Aim of the task: Below are some records. Return exactly the lines from the one with "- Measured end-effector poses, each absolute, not" to the one with "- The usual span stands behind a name", and nothing else.

Source material:

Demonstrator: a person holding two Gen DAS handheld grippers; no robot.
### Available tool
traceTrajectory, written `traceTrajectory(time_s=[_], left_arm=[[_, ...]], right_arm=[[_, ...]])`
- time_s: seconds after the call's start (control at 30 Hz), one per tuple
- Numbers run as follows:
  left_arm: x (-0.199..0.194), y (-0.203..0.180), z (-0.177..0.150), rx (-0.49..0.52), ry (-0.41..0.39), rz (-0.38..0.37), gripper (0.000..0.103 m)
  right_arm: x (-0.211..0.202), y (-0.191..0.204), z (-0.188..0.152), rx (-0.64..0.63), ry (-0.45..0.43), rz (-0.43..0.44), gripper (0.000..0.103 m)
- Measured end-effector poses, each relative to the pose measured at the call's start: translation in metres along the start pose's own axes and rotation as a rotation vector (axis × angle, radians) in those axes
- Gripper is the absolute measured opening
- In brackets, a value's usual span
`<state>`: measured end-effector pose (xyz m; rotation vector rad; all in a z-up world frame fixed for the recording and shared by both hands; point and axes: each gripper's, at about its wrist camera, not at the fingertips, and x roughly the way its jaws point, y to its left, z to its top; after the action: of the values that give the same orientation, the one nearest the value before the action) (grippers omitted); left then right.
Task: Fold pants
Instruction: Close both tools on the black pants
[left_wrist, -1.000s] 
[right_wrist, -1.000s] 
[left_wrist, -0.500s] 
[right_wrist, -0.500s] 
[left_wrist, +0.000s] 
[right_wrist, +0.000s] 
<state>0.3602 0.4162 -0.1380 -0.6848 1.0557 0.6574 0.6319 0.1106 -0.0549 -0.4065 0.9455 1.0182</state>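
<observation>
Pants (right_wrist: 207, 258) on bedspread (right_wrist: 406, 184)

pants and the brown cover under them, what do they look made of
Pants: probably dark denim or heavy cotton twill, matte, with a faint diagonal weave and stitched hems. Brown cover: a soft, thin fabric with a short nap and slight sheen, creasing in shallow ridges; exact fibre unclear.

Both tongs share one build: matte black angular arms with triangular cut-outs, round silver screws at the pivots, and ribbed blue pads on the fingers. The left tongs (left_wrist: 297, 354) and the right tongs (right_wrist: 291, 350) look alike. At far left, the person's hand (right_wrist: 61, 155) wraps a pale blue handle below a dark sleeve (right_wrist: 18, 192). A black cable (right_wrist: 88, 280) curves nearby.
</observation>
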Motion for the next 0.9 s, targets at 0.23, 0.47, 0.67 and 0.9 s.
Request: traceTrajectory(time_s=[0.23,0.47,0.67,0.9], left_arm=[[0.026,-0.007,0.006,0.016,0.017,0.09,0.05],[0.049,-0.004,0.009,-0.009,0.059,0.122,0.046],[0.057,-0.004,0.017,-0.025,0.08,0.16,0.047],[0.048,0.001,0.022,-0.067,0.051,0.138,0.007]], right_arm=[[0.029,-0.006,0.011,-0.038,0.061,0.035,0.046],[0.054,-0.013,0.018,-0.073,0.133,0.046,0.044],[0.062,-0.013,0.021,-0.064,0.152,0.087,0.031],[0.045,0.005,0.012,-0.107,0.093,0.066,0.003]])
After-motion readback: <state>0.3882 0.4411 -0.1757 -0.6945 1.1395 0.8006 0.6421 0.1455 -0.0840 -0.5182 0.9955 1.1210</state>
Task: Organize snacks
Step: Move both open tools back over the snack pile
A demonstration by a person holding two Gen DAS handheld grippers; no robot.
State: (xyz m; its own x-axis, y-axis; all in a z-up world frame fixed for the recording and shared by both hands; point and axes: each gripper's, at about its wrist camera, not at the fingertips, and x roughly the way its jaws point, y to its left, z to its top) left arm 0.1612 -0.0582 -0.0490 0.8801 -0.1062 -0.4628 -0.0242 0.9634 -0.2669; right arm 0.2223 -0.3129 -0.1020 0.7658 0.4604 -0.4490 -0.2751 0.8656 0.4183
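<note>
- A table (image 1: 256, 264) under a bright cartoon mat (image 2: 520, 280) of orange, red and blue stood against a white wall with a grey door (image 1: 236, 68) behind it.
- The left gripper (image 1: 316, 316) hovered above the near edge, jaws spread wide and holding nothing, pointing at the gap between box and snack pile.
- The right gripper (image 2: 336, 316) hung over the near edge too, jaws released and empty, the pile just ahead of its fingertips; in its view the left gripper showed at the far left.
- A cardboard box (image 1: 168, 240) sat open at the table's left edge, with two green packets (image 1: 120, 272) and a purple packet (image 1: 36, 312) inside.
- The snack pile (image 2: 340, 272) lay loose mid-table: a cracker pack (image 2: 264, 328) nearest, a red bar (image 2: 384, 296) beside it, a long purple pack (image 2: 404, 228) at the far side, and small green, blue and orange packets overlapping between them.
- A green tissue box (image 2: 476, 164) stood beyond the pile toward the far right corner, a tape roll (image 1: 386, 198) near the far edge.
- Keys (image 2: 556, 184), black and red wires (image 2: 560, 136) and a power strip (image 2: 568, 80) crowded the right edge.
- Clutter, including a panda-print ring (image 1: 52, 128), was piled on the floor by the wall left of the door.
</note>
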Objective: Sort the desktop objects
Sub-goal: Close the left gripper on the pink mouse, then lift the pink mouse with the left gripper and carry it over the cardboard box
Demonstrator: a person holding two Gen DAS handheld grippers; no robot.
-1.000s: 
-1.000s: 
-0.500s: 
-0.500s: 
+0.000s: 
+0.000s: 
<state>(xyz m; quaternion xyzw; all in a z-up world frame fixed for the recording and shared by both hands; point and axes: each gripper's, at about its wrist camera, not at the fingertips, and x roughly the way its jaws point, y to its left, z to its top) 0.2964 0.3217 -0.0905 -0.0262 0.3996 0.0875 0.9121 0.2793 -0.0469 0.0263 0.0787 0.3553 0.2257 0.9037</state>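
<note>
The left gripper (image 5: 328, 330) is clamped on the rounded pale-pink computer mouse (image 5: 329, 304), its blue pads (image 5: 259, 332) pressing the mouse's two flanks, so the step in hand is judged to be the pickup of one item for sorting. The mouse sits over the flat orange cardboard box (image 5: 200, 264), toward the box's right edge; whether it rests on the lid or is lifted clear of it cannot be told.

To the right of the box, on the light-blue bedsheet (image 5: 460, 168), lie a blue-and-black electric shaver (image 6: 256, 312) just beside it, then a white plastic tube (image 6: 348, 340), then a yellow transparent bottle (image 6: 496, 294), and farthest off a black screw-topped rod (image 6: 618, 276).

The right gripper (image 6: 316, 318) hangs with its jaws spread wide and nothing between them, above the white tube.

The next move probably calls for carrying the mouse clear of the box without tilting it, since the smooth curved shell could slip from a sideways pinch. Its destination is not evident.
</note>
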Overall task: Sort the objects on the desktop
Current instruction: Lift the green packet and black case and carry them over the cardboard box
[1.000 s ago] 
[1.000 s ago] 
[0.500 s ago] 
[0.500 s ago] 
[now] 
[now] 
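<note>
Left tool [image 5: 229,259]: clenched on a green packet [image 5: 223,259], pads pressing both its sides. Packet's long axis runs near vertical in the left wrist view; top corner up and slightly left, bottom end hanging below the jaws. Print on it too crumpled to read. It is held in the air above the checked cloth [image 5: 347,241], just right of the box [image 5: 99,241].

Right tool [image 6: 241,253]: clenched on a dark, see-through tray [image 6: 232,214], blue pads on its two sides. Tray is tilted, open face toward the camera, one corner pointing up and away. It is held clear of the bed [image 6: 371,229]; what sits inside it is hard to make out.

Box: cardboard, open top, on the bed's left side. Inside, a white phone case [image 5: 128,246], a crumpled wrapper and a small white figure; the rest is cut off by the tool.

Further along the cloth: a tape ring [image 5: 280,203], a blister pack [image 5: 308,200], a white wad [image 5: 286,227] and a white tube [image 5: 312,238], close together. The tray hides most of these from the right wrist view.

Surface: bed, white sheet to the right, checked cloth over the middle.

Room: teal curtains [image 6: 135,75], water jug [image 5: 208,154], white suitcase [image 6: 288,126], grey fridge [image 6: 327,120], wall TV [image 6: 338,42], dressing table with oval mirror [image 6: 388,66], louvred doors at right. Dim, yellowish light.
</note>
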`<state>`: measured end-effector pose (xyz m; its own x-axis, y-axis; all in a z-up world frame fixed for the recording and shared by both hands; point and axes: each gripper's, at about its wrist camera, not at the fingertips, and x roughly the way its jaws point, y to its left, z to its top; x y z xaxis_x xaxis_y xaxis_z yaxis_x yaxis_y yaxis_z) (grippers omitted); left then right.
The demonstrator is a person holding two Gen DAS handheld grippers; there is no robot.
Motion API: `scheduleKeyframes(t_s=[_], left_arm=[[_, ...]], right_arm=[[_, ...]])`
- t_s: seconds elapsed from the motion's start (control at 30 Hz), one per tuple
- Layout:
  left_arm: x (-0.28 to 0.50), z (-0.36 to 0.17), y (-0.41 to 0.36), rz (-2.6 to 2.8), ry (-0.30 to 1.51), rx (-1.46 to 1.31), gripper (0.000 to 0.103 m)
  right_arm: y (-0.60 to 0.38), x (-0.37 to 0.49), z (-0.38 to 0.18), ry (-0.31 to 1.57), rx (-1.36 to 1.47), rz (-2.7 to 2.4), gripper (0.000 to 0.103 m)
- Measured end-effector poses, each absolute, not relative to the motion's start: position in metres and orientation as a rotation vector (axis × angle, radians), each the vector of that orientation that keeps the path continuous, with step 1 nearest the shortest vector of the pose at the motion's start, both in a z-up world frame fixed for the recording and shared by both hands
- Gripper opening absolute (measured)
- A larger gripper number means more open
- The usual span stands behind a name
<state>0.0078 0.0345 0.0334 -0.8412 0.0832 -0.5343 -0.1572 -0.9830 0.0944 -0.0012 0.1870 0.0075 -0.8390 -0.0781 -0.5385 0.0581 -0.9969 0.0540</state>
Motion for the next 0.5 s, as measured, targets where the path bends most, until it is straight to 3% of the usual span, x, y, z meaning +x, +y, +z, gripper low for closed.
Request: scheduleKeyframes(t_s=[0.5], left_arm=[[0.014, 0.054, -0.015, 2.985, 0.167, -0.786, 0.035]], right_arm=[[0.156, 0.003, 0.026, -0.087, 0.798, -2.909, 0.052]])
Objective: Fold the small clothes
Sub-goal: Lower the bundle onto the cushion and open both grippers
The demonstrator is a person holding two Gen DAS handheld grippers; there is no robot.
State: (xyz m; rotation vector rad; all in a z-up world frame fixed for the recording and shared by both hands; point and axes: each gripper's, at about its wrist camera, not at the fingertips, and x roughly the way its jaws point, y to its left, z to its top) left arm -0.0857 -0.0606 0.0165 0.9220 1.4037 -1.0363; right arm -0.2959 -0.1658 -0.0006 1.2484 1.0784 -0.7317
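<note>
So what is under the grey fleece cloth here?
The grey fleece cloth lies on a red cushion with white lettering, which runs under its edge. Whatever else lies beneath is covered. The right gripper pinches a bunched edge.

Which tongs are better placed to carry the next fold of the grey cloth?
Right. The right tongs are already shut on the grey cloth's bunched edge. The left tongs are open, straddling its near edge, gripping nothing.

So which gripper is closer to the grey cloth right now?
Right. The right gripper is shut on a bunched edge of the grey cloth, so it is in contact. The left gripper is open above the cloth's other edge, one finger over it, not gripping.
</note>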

Result below:
- Measured end-effector poses, each absolute, not relative to the motion's start: position in metres and orientation as a rotation vector (axis × angle, radians), each the vector of that orientation that keeps the path continuous, with step 1 nearest the shortest vector of the pose at the motion's start, both in a z-up world frame fixed for the recording and shared by both hands
- Gripper opening absolute (measured)
- A larger gripper number means more open
- The usual span stands behind a name

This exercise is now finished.